A Sociedade dos Amigos do Museu de Biologia Prof. Mello Leitão (Sambiio) também foi citada, como mais um braço do processo de desmonte do Museu, o que contraria absolutamente o seu estatuto.
“A Sambio, que deveria ser o protetor do museu, o melhor amigo do museu Mello Leitão, agiu como um verdadeiro inimigo”, conta, relatando a dificuldade que a família de Ruschi teve para conseguir aprovar, junto à direção do Museu e da Sambio, a instalação de fotografias do naturalista na fachada do Museu, em virtude das comemorações do centenário do cientista.
“A Sambio hoje não se poupa ao trabalho de colher os louros de ter lá um trabalho a contento da memória do meu pai, mas o que as pessoas não sabem é que ela deu muito trabalho pra que isso fosse realizado.
Em sua fala na Assembleia, a convite do deputado estadual Padre Honório (PT), Piero mencionou ainda o processo de seleção do diretor do INMA, cujo vencedor, já informalmente conhecido, nos bastidores do processo, é o coordenador do MoveINMA, que, inclusive, indicou alguns dos nomes para compor o comitê responsável pela análise dos candidatos.
Ódio a Augusto Ruschi
“Eu tenho que dizer uma coisa: durante esse caminho, o Movimento Instituto Nacional da Mata Atlântica convidou pessoas que tem o ódio público e declarado pelo meu pai pra compor esse comitê. Então, eu não quero dizer aqui que eu suspeito da imparcialidade do comitê, mas eu suspeito inteiramente da imparcialidade da escolha desse comitê, porque pessoas que têm ódio declarado do meu pai foram convidadas pra compor esse comitê”, disse.

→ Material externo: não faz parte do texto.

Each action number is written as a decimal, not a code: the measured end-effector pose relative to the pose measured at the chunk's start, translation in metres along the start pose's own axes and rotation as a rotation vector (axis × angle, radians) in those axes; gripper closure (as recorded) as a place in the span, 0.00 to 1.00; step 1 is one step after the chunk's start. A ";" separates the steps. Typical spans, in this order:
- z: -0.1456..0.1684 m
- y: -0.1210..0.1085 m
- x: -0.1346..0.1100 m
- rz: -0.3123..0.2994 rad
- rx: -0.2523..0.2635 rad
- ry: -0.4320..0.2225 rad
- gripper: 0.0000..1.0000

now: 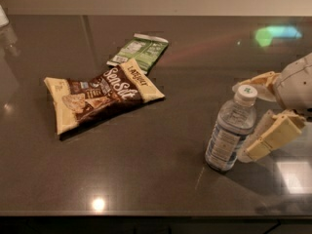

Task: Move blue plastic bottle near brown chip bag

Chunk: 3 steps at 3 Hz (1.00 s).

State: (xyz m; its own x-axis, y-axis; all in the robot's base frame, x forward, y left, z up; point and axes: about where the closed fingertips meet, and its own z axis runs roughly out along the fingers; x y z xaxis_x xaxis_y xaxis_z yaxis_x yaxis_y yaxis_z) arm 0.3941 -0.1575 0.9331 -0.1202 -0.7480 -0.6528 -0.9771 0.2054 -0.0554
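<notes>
The blue plastic bottle [229, 130], clear with a white cap and a blue-and-white label, stands upright at the right of the dark table. The brown chip bag [100, 97], with "Sea Salt" lettering and cream ends, lies flat at the left centre, well apart from the bottle. My gripper [245, 122] comes in from the right edge and is open. One cream finger [254, 83] is behind the bottle's cap. The other finger [271, 138] is just right of the bottle's body. I cannot tell whether either finger touches the bottle.
A smaller green packet [139, 52] lies just behind the chip bag. The dark table [161, 179] has its front edge along the bottom of the view. A green light reflection [275, 33] shows at the back right.
</notes>
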 end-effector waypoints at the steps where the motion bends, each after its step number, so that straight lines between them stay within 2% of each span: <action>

“Isso é uma lição muito grande pra nós capixabas, porque ela diz diretamente como nós tratamos os nossos heróis, os nossos exemplos”.
A afirmação, feita na abertura de sua fala na Tribuna Popular, foi reafirmada, em outras palavras, ao final, quando o projetor de apoio ao discurso exibiu imagens do Rio Doce repleto pelos rejeitos de mineração da barragem de Fundão, da Samarco/Vale-BHP, que rompeu no dia cinco de novembro de 2015, sendo este o maior crime ambiental do pais e o maior do mundo, no universo da mineração, mas que até hoje, passados dois anos, continua impune, sem o devido atendimento aos atingidos e sem qualquer medida efetiva de recuperação dos ambientes destruídos pela lama. “Bem, a conclusão que eu chego, vendo tudo isso, de dois anos pra cá, é que o Espírito Santo trata os seus heróis da mesma forma que ele trata os rios”.